» **Exercise prompt**:
Reproduce every line below exactly as written; do not include the images.

» **Supplied data**:
------------------------------------------------------------------------
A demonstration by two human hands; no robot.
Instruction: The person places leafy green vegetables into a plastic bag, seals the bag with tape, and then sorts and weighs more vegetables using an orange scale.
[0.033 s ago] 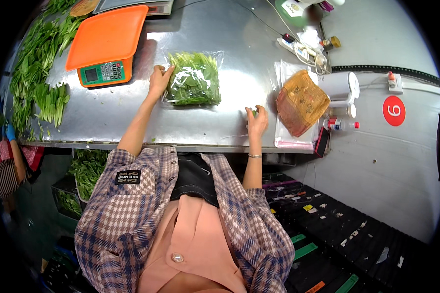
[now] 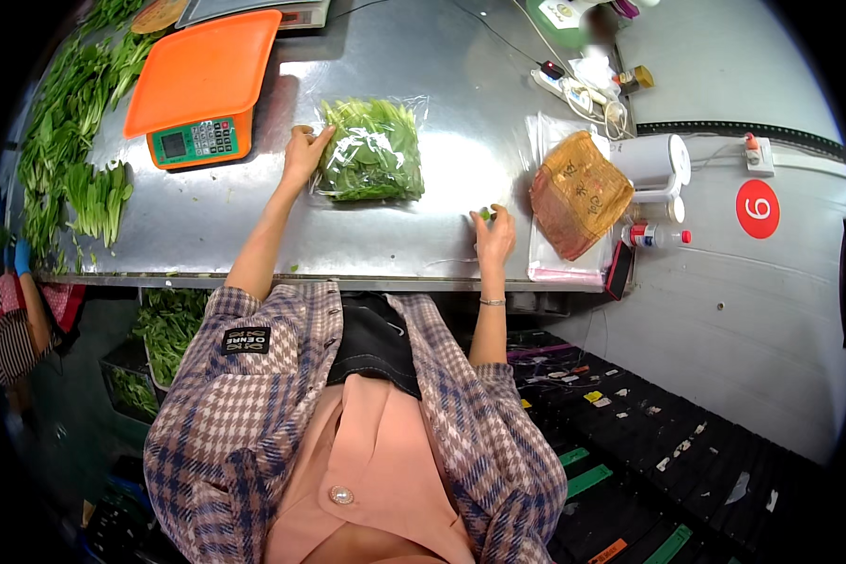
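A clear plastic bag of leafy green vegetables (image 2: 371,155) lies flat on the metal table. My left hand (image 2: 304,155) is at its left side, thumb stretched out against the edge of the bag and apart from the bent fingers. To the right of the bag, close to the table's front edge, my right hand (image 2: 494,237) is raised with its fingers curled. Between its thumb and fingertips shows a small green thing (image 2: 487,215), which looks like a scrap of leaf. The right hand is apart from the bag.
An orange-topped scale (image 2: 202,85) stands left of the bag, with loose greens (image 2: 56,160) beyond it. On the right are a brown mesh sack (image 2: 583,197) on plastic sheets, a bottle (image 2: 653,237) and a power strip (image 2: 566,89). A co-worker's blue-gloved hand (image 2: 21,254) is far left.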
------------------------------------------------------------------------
» **Exercise output**:
A demonstration by two human hands; no robot.
Instruction: The person places leafy green vegetables into a plastic bag, seals the bag with tape, and then sorts and weighs more vegetables using an orange scale.
[0.033 s ago] 
[now] 
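A clear plastic bag of leafy green vegetables (image 2: 371,155) lies flat on the metal table. My left hand (image 2: 304,155) is at its left side, thumb stretched out against the edge of the bag and apart from the bent fingers. To the right of the bag, close to the table's front edge, my right hand (image 2: 494,237) is raised with its fingers curled. Between its thumb and fingertips shows a small green thing (image 2: 487,215), which looks like a scrap of leaf. The right hand is apart from the bag.
An orange-topped scale (image 2: 202,85) stands left of the bag, with loose greens (image 2: 56,160) beyond it. On the right are a brown mesh sack (image 2: 583,197) on plastic sheets, a bottle (image 2: 653,237) and a power strip (image 2: 566,89). A co-worker's blue-gloved hand (image 2: 21,254) is far left.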

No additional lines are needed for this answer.